Бонд промолчал. Большая часть сказанного Горнером соответствовала информации, сообщенной ему М. Кроме того, Бонд понял, что бестактное упоминание об уродстве Горнера способно вывести его из равновесия, пусть и на несколько секунд.
— Ну а теперь к делу, — сменил тему Горнер. — Опиум — сырье для моего производства — нужно где-то брать. Того, что я получаю из Турции, уже давно не хватает. Естественно, мы используем связи Шагрена в странах Юго-Восточной Азии. Хороший источник — Лаос, и, знаете, американцы, которые там хозяйничали, оказались готовы к самому активному сотрудничеству. Вы в курсе, что ЦРУ имеет собственную авиакомпанию под названием «Эйр Америка», которая на самом деле развозит по миру грузы опиума?
— Это абсурд, — возразил Бонд.
— Это политика, — сказал Горнер. — «Эйр Америка» доставляет оружие антикоммунистически настроенным князькам и полевым командирам.
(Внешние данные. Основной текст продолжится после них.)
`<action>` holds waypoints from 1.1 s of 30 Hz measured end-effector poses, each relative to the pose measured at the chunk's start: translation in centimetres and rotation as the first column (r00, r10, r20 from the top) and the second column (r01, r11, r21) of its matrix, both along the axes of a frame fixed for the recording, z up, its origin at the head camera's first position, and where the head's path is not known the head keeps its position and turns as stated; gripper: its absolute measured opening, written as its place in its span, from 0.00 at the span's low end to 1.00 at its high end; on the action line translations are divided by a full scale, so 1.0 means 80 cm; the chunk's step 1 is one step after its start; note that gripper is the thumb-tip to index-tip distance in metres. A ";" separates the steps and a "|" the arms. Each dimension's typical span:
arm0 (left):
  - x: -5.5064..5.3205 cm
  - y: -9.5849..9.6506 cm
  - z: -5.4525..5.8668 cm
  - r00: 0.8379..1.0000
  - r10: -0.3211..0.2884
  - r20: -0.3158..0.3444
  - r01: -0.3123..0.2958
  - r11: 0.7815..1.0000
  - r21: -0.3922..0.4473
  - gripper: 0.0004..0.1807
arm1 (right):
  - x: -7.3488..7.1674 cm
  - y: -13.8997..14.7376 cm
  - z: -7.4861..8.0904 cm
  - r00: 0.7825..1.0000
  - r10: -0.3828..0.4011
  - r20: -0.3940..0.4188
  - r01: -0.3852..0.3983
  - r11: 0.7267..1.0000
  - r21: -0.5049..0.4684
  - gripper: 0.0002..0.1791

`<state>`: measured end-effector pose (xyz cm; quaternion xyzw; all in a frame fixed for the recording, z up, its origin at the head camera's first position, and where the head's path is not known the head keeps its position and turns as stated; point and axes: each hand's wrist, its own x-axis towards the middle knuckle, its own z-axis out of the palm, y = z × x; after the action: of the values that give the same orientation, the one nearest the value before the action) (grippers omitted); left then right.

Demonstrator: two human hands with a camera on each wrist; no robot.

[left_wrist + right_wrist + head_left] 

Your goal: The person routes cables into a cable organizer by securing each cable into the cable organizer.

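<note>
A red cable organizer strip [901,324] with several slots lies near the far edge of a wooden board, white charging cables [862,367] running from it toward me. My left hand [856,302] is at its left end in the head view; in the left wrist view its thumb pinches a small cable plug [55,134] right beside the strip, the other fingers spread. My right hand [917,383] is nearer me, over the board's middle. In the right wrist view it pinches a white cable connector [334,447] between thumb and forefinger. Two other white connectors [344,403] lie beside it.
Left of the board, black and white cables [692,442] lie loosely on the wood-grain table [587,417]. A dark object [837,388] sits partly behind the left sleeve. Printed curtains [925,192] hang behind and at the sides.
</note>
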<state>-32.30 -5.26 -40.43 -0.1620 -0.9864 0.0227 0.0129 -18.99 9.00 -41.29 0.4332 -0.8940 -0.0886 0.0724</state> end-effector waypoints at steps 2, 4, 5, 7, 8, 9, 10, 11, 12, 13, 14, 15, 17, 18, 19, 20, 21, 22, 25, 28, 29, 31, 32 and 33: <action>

Не возвращаться же самолетам порожняком. Вот они и летят с грузом опиумного мака. Слушайте, да чего вообще можно ожидать от авиакомпании, девиз которой «Все, что угодно, когда угодно, где угодно»? Между прочим, за время пребывания в Юго-Восточной Азии тысячи бравых Джи-Ай[35] стали наркоманами. При штаб-квартире резидентуры ЦРУ в Северном Лаосе построена фабрика по очистке героина. Из этого региона Азии поступает около семидесяти процентов всего опиума, находящегося в незаконном обороте в мире. Естественно, большая его часть уходит на ненасытный американский рынок.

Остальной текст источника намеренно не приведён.